Get ready for another ride folks! News reports are showing that the economy has decreased in the first half of 2015. This has analysts and news outlets sounding alarms that Canada is in a recession. The technical definition for a recession means is defined as a decrease in GDP for two or more consecutive quarters. So while some are getting ready to bunker down, I am wondering are things really that bad?
If you live in Canada, or follow Canadian economics; you are well aware that the recent price hit on crude oil has taken a major toll on Canadian commodities. Yes this is bad for the country. No, it is not the end of the world as we know it.
My advice for you all is to sit tight because the economy is always in motion, just like a roller coaster. What goes up must come down, and vice versa.
The easiest way to ride out the storm and get through a recession is to cut your spending. This is exactly what corporations do in down times because it is something you have direct control over. It is far easier to reduce your current spending habits then it is to magically create money quickly and without effort.
Frugal Tips to Survive a Recession
Stop Eating Out
Eating out is a HUGE expense! This includes all sources of dining out including coffee, snacks, lunch, etc…
The truth is you can make the same meals at home for only a small fraction of the cost you would pay for them in a restaurant.
Make bigger portions at dinner and then put away leftovers for your lunch the next day.
Avoid Driving for Short Trips
Even though gas is cheap right now, your car is still the biggest black hole for your money. If you have a bike and live close to work, try biking to work a couple days a week while the nice weather is still here.
Walk to the grocery store if you can. This is good exercise but will also force you to avoid buying too many items which can lead to spoilage or overspending.
Create a Budget and Stick to It
Budgets are absolutely essential. Figure out how much money you have and then allocate portions of it to the fundamentals for your lifestyle.
Look for excessive spending on luxury items and trim them down to a more reasonable figure.

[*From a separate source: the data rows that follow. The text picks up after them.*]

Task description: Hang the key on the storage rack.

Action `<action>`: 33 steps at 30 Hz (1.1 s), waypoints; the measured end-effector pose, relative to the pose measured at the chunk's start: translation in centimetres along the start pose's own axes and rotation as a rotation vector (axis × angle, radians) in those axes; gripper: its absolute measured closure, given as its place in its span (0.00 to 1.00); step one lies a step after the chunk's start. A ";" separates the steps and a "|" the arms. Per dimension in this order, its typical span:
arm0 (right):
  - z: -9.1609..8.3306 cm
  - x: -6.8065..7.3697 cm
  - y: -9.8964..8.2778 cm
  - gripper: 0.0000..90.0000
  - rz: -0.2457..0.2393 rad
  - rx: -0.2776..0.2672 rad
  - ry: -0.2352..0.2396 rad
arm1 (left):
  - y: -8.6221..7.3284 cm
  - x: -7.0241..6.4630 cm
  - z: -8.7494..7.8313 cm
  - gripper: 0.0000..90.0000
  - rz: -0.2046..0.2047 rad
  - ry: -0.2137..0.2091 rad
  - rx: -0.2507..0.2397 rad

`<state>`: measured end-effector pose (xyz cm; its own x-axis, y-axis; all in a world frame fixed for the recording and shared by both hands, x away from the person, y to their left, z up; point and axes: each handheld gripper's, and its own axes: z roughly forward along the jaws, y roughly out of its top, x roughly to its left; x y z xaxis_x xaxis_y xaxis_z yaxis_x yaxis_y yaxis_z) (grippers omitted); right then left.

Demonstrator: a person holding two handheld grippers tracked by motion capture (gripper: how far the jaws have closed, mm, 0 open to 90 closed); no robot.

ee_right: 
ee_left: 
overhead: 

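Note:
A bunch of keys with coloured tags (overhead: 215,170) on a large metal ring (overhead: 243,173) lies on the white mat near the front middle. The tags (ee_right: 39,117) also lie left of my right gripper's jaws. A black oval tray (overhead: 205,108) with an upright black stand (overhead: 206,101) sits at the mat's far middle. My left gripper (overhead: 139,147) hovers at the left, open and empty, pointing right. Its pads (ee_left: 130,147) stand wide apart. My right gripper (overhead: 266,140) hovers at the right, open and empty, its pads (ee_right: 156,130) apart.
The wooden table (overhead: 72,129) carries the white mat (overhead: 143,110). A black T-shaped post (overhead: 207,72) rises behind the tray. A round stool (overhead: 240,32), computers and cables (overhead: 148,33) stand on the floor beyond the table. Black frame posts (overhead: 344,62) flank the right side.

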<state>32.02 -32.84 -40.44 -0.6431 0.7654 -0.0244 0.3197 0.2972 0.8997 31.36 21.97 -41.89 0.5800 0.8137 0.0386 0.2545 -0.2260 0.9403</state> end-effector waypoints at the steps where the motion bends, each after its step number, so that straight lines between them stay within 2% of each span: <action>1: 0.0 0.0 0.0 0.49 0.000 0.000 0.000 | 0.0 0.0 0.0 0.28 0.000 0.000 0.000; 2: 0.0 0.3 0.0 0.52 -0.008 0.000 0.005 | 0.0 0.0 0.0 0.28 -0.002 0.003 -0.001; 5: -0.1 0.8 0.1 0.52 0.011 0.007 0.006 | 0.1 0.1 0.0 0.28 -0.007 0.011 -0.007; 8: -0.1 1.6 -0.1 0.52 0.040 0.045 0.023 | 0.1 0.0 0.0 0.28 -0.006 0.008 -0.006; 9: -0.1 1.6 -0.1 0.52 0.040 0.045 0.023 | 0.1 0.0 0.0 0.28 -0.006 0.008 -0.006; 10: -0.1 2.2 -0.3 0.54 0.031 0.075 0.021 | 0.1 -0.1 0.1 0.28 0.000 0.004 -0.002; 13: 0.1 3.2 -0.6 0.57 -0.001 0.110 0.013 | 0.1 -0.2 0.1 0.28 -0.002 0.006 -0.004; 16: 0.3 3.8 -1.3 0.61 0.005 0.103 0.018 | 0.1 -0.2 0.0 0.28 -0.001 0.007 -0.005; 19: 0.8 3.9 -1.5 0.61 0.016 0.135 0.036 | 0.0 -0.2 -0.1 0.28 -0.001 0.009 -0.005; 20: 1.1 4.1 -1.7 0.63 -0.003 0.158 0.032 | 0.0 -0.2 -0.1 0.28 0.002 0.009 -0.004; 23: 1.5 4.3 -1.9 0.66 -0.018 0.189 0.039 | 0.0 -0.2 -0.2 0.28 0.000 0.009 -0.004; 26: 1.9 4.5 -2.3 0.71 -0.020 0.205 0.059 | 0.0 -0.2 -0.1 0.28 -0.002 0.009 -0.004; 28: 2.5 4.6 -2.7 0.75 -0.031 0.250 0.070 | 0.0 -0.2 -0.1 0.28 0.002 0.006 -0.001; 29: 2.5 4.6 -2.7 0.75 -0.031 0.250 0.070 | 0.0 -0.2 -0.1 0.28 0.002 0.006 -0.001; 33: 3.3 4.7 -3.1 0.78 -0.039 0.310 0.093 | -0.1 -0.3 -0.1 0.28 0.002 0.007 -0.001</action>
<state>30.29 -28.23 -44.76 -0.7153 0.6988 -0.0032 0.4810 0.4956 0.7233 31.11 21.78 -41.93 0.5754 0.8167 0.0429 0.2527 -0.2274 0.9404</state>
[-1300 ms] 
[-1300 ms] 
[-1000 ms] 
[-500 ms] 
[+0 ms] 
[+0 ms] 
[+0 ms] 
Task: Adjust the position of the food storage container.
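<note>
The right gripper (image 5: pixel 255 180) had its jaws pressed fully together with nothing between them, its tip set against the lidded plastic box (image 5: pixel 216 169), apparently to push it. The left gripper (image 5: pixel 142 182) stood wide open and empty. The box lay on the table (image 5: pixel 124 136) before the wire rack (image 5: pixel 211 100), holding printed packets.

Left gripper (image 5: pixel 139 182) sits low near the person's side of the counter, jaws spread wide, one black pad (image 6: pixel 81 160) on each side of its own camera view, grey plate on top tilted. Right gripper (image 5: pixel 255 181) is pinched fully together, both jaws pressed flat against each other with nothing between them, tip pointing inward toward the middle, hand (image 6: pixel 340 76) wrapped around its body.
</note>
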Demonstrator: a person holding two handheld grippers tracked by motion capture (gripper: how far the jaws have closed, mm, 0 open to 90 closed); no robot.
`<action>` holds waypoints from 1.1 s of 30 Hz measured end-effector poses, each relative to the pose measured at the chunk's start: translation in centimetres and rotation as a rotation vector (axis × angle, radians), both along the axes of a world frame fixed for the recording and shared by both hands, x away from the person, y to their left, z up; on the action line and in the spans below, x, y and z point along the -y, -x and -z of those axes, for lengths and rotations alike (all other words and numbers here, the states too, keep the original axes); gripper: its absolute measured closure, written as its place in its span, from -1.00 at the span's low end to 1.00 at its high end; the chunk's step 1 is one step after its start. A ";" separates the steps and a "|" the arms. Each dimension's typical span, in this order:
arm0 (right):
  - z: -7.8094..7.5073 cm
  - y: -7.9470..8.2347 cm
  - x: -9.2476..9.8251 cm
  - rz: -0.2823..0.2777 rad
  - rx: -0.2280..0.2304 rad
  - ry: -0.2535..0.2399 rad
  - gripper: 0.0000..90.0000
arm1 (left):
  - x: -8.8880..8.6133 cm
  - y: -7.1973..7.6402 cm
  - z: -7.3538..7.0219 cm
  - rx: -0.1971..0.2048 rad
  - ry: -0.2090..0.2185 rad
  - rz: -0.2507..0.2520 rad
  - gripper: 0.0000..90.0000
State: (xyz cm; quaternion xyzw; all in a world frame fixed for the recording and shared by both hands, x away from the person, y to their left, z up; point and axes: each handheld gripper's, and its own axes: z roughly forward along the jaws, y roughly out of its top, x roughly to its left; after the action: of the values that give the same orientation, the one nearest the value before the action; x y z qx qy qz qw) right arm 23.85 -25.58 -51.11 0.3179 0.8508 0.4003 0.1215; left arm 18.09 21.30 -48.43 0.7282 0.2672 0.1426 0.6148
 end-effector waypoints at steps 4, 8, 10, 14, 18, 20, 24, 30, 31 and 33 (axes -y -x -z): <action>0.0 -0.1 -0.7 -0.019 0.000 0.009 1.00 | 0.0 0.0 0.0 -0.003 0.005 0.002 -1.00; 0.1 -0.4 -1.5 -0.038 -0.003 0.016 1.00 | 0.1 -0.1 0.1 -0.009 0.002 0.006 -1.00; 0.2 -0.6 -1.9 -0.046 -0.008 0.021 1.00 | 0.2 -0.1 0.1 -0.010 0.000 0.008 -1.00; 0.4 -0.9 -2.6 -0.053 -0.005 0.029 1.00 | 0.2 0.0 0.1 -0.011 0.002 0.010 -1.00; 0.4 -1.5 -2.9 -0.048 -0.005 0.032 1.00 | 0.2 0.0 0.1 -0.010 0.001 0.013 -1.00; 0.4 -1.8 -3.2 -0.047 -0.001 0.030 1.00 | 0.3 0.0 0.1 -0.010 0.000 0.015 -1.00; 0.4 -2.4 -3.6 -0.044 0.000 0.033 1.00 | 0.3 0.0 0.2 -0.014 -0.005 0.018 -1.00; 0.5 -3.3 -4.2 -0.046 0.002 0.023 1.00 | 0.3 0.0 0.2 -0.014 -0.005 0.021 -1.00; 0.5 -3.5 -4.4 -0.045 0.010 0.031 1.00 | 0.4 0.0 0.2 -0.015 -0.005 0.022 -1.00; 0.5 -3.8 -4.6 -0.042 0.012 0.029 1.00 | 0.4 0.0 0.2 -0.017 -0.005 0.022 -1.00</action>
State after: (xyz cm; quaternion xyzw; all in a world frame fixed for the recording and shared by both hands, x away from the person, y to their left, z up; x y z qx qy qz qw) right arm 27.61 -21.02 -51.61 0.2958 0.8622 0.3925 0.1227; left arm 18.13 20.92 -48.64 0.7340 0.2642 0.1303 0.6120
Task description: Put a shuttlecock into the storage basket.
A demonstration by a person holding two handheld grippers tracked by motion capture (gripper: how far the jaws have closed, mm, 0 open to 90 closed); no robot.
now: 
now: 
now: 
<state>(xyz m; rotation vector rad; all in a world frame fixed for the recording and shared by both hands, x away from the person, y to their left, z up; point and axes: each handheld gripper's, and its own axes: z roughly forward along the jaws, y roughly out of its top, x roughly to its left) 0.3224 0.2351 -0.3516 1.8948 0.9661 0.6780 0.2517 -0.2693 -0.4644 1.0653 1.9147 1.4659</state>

There are lots of ways you can reduce your spending without sacrificing your quality of life.
There are a couple of ways to go about setting a budget. You can either go the old school route and put set cash amounts into categorized jars. Or, you can use software. Intuit provides a free service called Mint which allows you to track your spending across all of your accounts. You can also setup monthly spending budgets and receive emails to alert you if you are going to exceed your spending in a category.
Another good software is called YNAB (You Need A Budget). This tool helps you create budgets and train yourself to spend less and less each month until you reach a point that you can maintain and still live comfortably.
Look for Cheap Sources of Entertainment
When it comes to cheap sources of entertainment, there is nothing better than a public library. Most modern libraries now carry DVD’s, audio books, and even video games in addition to the traditional paperback books. Find out more by reading our article on Finding Free Entertainment at your Public Library.
if you live in a fairly large size city, there are probably a number of events happening every week that are either free to attend or very low in price. Look for pubs that have a trivia night, or a live band. These go against the stop eating out tip, but once a month or so is not going to hurt. Make it a fun night out and invite a group of friends.
Another fun thing to do in the summer months is to organize a party in the park. Find a local park in your city and spread the word online and with posters around town. This is a great way to meet people who live in your neighbourhood and have a good time for not much money.
Create an Emergency Fund
You never know when things can go from bad to worse. It is always a good idea to have a savings account setup but in hard economic times, it is an absolute necessity. After following all of the tips above, figure out how much you have cut from your previous spending and set aside 10-20% of the difference into a savings account with the best rate of return you can find.